Commentaire

Le sens du terme pèlerin exprime une sacralisation de l'espace, une ritualisation nécessaire et l'accomplissement d'une œuvre double et unique: de travail sur soi et d'accès à la transcendance consacrante.

Le pèlerin est l'étranger qui vient d'ailleurs, qui parcourt un "ailleurs" spatial; dans cet espace il y a une mutation vécue, accomplie dans l'acte du pèlerin même. C'est une participation mystérieuse à une autre réalité que celle de l'exister profane ou du monde de l'immanence.

Le pèlerin est l'homme qui passe et il est de soi et en soi étranger. Étranger pour l'espace humain qu'il traverse et où il doit assumer cette "étrangéité" imposée par ceux qui le regardent cheminer et qui savent que le lendemain il reprendra la route.

Tertullian a été le premier auteur chrétien qui ait employé le terme "pelegrinus" au sens de "voyage". Il parlait de Marie qui venait voir Jésus avec ses frères (Luc 8,20). Saint Grégoire de Nysse parlait de "partir vers Jérusalem" et saint Jean Chrysostome aurait aimé faire un déplacement pour voir les chaînes et la prison de saint Paul, si la santé et le travail lui avaient permis cela.


Il y a des sens dérivés du terme qui évoquent des attitudes intérieures et spirituelles. Il s'agit d'abord d'un détachement de la patrie, d'un dépaysement volontaire. C'est le cheminement d'Abraham pour aller à Ur; c'est ce dont saint Paul parle lorsqu'il dit: "Je les pris par la main pour les mener hors du pays d'Égypte" (Hé 11, 8-10). Ce même sens se retrouve chez Philon d'Alexandrie, chez Clément de Rome et surtout chez saint Irénée (Adv. Haeres).
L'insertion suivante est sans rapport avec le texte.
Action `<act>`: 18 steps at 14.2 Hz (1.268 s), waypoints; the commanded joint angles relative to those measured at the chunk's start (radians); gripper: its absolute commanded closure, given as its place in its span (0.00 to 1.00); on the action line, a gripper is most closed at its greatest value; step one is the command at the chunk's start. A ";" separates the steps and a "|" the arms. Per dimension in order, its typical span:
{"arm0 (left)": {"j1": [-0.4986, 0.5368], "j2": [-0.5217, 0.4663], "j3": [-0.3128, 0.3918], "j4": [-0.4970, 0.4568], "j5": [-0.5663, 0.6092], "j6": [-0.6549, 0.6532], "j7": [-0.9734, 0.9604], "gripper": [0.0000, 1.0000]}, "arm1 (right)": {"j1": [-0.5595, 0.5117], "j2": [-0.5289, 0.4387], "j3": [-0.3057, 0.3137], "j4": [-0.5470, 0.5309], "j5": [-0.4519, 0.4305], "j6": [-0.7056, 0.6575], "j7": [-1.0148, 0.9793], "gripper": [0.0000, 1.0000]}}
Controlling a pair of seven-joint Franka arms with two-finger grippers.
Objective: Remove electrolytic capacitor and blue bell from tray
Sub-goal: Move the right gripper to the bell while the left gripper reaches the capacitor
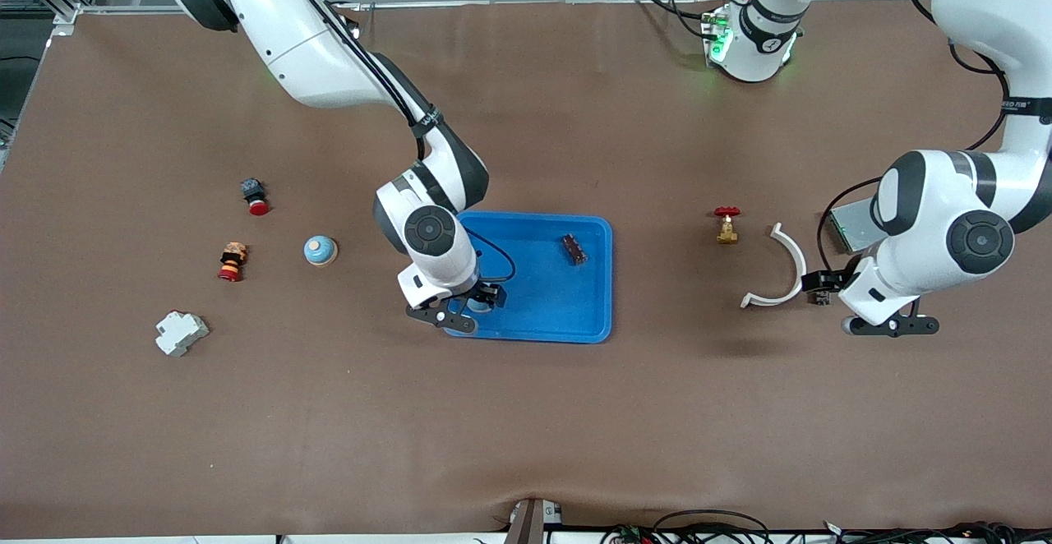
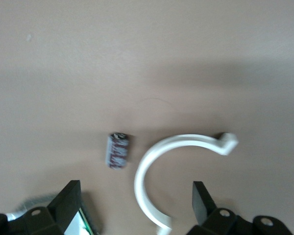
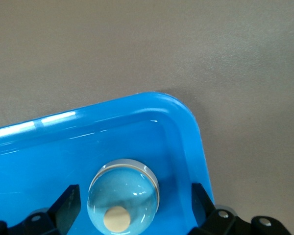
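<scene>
Both pincers spread wide: right pincer (image 3: 132, 208) astride blue bell (image 3: 123, 196) in tray (image 3: 88, 147); left pincer (image 2: 137, 205) empty above capacitor (image 2: 118, 150) on table (image 2: 137, 58).

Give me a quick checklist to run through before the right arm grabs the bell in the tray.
1. Right pincer open: ok, its fingers stand on either side of the blue bell.
2. Bell position: ok, upright in a corner of the blue tray, button on top.
3. Room beside the tray rim: cannot tell, one finger sits close to the wall.
4. Capacitor out of the tray: ok, it lies on the table beside the white curved clip.
5. Left pincer open and let go: ok, it hovers over the capacitor and clip.
6. Other part in the tray: ok, well away from the bell.
</scene>
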 commanded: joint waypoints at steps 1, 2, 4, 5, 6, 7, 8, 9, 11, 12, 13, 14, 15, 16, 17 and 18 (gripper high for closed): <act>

Les pèlerins avaient une perception spéciale de la vie terrestre; loin du Seigneur, elle était comme un exil, car cette vie n'est pas la vraie vie, ni la terre la vraie terre (Lv 1, 34-36; Jb 19, 15, 31, 32; Ps 38, 13; 118, 54; 2 Co 5, 6-8; 1 P 2,11; He 11,14-15). La littérature patristique des premiers siècles (Lettre à Diognète) parle aussi de ce paradoxe: les chrétiens sont des étrangers sur cette terre. "Sortons donc à Sa rencontre en dehors du camp, en portant Son humiliation. Car nous n'avons pas ici-bas de cité permanente, mais nous sommes à la recherche de la cité future" (He 13, 13-14). Le cheminement vers la Jérusalem céleste, la véritable patrie était et est encore le but de tout "homme assoiffé" (Ap 22).

Il y a quatre grandes aires culturelles qui se détachent de l'étude des termes pèlerin et pèlerinage: la route - se diriger vers la maison de Dieu sur terre; c'est le cheminement qui implique une vie et une épreuve de l'espace; le rite qui doit être accompli, donc une finalité; le travail sur soi qu'impose la route; la fête signifiant la célébration d'un temps sacré consacrant toute manifestation pèlerine.

Il y a chez les chrétiens une quête d'une intensité exceptionnelle, la quête d'une existence d'autant plus entière qu'elle se fait humble. Cette quête peut être définie ainsi: voir; prier, adorer et vénérer; accomplir un vœu; résider jusqu'à la mort; se procurer des reliques. Ce sont-là les motifs pour partir en pèlerinage.

La société pèlerine, ce groupe, multiplié dans l'espace et dans le temps, ce groupe en marche vers une terre de transfiguration est une société extraordinaire. Extraordinaire car cette société du pèlerinage est sans catégories, ni différences, où les âges, le sexe, les hiérarchies et même clercs et laïcs se retrouvent dans une communion de ferveur, d'espérance, de lumière et de joie. Car Dieu l'a dit à son peuple: "Au lieu que le Seigneur ton Dieu aura choisi pour y faire demeurer son nom, tu seras dans la joie devant le Seigneur ton Dieu avec ton fils, ta fille, ton serviteur, ta servante, le lévite qui est dans tes villes, l'émigré, l'orphelin et la veuve qui sont au milieu de toi" (Deut 16, 11). Éphémère, car elle ne dure que le temps de l'accomplissement du pèlerinage, rude par les épreuves exigées, bienheureuse par la double découverte de "l'autre" en soi, profonde par l'intensité de la rencontre, cette société est un instant l'éternel. La mémoire y vit et établit entre tous ceux qui furent "un", une marque de reconnaissance. Le pèlerin devient la mémoire vivante de l'expérience vécue. La société pèlerine prend la figure d'une société fraternelle du salut commun.